Line 124-138: Donut chart center “Total Text”
var pieCenterText = svg.append('g')
.attr('transform',"translate(" + ((dim.ctrWidth/5)+8) + "," + ((dim.ctrHeight / 2)+30) + ")");
pieCenterText.append("text")
.style("font-size",`22px`)
.style("font-weight",`bold`)
.text("Total");
pieCenterText.append("text")
.style("font-size",`22px`)
.style("font-weight",`bold`)
.text(catSum)
.attr("x",25)
.attr("y",25)
.attr("text-anchor","middle");
We need a big number at the belly of our donut chart. In the above code, we are using a text controller and positioning it at the center of the donut chart.

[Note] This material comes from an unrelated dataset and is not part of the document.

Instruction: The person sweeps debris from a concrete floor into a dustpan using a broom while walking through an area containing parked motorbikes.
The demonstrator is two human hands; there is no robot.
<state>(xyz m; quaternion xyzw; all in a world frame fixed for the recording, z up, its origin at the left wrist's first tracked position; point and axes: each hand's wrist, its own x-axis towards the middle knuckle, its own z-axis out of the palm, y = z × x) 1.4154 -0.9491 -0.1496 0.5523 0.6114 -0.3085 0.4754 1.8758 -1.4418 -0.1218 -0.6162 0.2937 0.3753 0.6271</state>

Line 140-175: Right side table
// print side table
var groups=[];
for(var i=0;i < category_dataset.length;i++)
{
groups[i] = ctr2.append('g')
.attr('transform',`translate(0,${i*(30)+25})`);
// to print legends circles
groups[i].append("circle")
.attr("r",8)
.attr("cx",0)
.attr('cy',5)
.attr("fill",catColora(data_ready[i].index));
// to print Category text
groups[i].append("text")
.text(data_ready[i].data[0])
.attr("x",20)
.attr("y",10)
.attr("style",`font-size:14px;`);
// to print Category numbers
groups[i].append("text")
.text(indian_format(data_ready[i].data[1]))
.attr("x",250)
.attr("y",10)
.attr("text-anchor", "end");
// to print line seperator
groups[i].append("rect")
.attr("width",dim.ctrWidth/3+60)
.attr("height",1)
.attr("x",0)
.attr("y",20)
.attr("fill","#ddd");
}
These lines are painting category text, tiny circles(Legends), numbers, and the horizontal line separators for each category. Do you see the loop? yes, the for loop is iterating through all the categories in our data array. see catColora() function used again? this was an accessor function we defined earlier, now helping us to trace back the color assigned to each category. rest all are different d3 functions to do certain things. and below is our final output.
Line 1-12: Bonus function
I added a bonus function at the beginning of the code, from lines 1-12, indian_format() which converts any number to India format comma-separated number, just to improvise the code.
This blog was not meant to teach you D3.js but to help you understand the code used for developing Linkedin style Donut chart. I hope you enjoyed reading it and got something out of it.
Thank you, keep learning, keep reading, keep sharing!!